== EXERCISE DETAILS ==
From the data below, retype exactly the lines starting with the one that contains "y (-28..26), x" and ending with the one that contains "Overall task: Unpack", both included.
◇ ◇ ◇ ◇ ◇
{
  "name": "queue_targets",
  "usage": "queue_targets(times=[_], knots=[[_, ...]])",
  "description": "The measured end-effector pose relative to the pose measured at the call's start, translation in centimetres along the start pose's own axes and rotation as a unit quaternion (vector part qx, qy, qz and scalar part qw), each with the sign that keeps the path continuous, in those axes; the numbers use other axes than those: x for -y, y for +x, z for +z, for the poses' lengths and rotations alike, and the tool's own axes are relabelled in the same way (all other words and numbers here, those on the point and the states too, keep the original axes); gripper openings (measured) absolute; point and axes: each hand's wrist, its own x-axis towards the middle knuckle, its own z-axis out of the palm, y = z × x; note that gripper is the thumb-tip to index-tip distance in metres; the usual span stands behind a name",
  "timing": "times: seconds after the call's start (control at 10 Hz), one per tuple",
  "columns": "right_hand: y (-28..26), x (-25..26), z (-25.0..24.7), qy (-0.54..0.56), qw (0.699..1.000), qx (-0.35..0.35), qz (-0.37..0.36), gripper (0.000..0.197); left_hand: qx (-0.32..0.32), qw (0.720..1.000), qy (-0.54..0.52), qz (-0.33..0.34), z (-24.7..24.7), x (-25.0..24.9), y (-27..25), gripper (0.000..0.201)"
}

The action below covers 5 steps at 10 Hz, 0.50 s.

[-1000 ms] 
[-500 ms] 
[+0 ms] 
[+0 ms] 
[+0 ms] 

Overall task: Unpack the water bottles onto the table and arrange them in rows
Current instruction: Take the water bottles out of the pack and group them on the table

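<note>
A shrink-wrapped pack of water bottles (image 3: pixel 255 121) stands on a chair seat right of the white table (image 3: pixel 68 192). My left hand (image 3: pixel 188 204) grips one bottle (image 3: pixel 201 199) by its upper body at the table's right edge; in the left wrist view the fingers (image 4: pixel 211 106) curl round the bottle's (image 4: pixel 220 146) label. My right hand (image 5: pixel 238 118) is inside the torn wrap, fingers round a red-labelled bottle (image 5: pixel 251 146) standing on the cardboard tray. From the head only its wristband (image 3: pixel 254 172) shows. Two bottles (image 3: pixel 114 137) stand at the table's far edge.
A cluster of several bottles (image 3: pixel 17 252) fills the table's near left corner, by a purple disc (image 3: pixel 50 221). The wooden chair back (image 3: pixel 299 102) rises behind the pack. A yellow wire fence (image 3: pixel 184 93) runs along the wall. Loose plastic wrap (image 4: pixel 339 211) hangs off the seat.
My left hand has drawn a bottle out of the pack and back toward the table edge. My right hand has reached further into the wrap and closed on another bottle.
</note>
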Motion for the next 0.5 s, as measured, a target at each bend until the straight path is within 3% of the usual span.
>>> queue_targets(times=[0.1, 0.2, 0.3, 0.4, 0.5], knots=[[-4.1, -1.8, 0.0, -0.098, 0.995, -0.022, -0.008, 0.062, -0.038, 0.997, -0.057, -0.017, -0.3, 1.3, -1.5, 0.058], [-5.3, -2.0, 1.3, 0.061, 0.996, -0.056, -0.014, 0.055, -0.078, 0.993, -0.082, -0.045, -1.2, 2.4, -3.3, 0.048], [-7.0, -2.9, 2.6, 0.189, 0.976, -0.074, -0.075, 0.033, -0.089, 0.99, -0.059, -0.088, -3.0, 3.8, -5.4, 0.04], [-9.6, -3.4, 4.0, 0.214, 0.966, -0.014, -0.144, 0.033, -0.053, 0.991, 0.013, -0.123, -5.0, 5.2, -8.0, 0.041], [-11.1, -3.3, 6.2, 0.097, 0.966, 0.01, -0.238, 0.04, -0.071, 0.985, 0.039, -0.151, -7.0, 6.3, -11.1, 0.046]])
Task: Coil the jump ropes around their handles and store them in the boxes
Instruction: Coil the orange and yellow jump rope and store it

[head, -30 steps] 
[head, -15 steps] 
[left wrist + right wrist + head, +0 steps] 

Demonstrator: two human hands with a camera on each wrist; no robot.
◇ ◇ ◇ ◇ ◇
== TASK RESULT ==
  "columns": "right_hand: y (-28..26), x (-25..26), z (-25.0..24.7), qy (-0.54..0.56), qw (0.699..1.000), qx (-0.35..0.35), qz (-0.37..0.36), gripper (0.000..0.197); left_hand: qx (-0.32..0.32), qw (0.720..1.000), qy (-0.54..0.52), qz (-0.33..0.34), z (-24.7..24.7), x (-25.0..24.9), y (-27..25), gripper (0.000..0.201)"
}

The action below covers 5 steps at 10 Hz, 0.50 s.

[-1000 ms] 
[-500 ms] 
[+0 ms] 
[+0 ms] 
[+0 ms] 

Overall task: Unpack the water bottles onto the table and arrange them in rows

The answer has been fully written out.